→ **Exercise description**
Read through the records below and copy each line that uses the word "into".

[Stored data entries]
※
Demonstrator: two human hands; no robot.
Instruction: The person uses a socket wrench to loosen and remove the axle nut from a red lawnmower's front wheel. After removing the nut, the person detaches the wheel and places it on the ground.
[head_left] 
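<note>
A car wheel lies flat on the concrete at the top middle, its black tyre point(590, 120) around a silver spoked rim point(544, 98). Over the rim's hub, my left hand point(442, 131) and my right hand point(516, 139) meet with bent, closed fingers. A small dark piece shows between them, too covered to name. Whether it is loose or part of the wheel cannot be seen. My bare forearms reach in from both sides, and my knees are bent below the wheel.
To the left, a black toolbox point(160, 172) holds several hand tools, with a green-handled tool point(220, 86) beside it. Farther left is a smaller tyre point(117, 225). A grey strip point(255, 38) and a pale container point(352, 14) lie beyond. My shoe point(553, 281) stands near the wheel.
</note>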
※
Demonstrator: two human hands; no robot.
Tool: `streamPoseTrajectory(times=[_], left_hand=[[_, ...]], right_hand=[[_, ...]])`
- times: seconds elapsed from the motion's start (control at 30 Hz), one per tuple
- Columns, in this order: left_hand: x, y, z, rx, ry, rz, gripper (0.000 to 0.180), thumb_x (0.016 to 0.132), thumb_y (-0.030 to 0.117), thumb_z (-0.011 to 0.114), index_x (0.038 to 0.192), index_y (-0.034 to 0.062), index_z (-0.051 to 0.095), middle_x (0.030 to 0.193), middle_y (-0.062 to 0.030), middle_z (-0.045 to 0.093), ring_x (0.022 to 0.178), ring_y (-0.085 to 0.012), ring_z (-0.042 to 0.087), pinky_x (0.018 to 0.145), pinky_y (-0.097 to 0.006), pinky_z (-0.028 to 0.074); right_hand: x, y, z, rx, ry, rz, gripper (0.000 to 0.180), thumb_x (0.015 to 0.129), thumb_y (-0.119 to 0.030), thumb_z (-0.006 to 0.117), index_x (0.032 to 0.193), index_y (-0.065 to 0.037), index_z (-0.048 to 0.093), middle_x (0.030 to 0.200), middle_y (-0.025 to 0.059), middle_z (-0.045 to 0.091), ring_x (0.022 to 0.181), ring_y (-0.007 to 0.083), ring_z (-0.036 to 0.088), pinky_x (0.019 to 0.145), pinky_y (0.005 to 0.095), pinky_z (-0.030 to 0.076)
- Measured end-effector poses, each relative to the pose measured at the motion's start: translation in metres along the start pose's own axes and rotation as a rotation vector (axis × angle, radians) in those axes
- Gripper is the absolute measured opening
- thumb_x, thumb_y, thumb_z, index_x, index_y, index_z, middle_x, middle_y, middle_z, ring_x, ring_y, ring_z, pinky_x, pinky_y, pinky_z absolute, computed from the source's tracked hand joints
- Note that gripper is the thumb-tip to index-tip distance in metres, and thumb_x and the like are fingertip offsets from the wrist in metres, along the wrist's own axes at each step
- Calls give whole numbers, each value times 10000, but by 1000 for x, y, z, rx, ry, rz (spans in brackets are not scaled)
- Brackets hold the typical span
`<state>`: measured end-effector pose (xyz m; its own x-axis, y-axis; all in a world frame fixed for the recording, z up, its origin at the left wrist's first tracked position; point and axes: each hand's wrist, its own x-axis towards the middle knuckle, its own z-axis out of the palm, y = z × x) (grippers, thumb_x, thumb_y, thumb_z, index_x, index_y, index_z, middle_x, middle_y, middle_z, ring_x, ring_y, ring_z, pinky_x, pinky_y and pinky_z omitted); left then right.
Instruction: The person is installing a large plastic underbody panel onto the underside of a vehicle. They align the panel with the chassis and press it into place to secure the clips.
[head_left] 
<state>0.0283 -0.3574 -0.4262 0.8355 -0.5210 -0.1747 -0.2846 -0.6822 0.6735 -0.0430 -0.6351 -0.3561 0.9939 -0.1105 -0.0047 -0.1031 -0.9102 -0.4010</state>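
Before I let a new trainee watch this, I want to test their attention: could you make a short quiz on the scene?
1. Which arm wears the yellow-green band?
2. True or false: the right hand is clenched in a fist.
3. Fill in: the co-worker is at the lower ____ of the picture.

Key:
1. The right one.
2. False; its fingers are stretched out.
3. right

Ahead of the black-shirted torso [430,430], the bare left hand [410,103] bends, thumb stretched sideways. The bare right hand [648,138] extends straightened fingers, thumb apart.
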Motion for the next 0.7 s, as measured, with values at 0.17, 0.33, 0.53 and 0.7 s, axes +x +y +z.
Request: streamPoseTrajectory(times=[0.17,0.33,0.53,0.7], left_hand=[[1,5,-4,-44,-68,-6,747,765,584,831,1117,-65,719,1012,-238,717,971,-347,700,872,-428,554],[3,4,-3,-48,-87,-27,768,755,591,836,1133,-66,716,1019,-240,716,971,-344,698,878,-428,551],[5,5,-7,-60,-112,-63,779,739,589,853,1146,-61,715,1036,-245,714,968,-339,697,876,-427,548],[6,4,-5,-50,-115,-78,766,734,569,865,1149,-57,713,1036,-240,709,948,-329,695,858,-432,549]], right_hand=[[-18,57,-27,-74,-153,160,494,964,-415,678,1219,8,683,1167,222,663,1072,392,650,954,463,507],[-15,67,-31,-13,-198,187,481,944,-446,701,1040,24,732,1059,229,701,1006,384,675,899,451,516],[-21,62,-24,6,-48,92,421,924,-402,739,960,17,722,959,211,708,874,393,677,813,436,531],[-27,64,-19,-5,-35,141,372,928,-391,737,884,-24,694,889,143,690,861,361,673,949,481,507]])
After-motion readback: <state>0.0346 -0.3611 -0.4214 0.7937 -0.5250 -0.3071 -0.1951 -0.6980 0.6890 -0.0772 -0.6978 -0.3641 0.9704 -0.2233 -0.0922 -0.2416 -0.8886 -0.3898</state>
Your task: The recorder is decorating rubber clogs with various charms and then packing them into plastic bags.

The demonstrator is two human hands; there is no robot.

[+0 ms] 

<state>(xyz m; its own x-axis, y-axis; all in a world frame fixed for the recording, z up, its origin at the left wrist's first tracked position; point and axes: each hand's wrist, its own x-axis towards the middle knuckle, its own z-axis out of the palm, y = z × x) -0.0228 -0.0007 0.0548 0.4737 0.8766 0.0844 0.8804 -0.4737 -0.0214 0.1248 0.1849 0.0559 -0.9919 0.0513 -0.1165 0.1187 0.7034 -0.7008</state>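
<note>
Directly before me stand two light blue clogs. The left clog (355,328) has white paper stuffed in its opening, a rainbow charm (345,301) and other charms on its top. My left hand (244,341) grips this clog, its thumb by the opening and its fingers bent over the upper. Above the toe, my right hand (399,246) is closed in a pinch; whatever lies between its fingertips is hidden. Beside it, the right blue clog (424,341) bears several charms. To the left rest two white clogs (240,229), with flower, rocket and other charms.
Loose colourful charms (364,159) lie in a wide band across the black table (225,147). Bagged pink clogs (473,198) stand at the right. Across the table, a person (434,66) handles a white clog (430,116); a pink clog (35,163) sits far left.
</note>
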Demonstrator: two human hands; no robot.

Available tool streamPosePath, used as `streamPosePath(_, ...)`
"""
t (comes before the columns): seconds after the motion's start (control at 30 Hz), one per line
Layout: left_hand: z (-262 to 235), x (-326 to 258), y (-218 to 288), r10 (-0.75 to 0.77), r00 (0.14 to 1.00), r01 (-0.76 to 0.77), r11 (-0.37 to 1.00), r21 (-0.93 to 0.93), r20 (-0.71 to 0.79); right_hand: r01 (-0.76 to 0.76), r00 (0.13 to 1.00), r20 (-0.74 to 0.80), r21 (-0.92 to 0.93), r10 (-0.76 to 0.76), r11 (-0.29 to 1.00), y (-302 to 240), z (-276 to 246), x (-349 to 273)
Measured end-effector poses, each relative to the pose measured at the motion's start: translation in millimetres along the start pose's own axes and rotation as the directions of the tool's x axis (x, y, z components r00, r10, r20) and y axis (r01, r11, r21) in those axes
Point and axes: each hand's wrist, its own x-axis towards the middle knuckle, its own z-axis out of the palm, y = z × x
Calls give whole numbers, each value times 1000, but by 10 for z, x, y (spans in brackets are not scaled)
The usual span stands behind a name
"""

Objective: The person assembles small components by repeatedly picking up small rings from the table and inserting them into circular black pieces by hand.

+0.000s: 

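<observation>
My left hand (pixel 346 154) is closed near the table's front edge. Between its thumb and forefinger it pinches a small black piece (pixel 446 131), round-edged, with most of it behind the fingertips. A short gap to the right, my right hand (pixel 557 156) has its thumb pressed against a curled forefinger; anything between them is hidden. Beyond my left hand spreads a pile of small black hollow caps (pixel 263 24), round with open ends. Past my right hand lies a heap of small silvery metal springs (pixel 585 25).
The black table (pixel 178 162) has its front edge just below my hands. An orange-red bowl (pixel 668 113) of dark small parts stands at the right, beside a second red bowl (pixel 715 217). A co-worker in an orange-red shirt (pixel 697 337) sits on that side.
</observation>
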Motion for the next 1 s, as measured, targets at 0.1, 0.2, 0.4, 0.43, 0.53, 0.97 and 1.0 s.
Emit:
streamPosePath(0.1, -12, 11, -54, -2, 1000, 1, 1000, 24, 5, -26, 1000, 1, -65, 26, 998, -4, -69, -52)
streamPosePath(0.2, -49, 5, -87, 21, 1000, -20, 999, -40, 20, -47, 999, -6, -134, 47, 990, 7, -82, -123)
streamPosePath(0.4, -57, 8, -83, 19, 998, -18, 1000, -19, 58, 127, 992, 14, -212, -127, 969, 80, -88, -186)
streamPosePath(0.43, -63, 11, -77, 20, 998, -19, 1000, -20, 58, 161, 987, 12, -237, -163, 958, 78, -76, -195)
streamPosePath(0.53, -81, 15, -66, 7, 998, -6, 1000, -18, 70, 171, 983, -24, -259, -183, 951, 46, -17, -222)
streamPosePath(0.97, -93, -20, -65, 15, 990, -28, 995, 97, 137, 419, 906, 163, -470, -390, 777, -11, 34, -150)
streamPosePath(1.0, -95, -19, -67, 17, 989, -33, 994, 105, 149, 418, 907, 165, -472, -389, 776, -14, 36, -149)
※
→ **Final answer**
Instruction: The person is installing a large plastic underbody panel onto the underside of a vehicle. They align the panel with the chassis and press it into place to secure the clips.
Your task: The recorder is decorating rubber clogs with various charms and then packing them into plastic bags.
Objective: The person assembles small components by repeatedly picking up small rings from the table and inserting them into circular black pieces by hand.

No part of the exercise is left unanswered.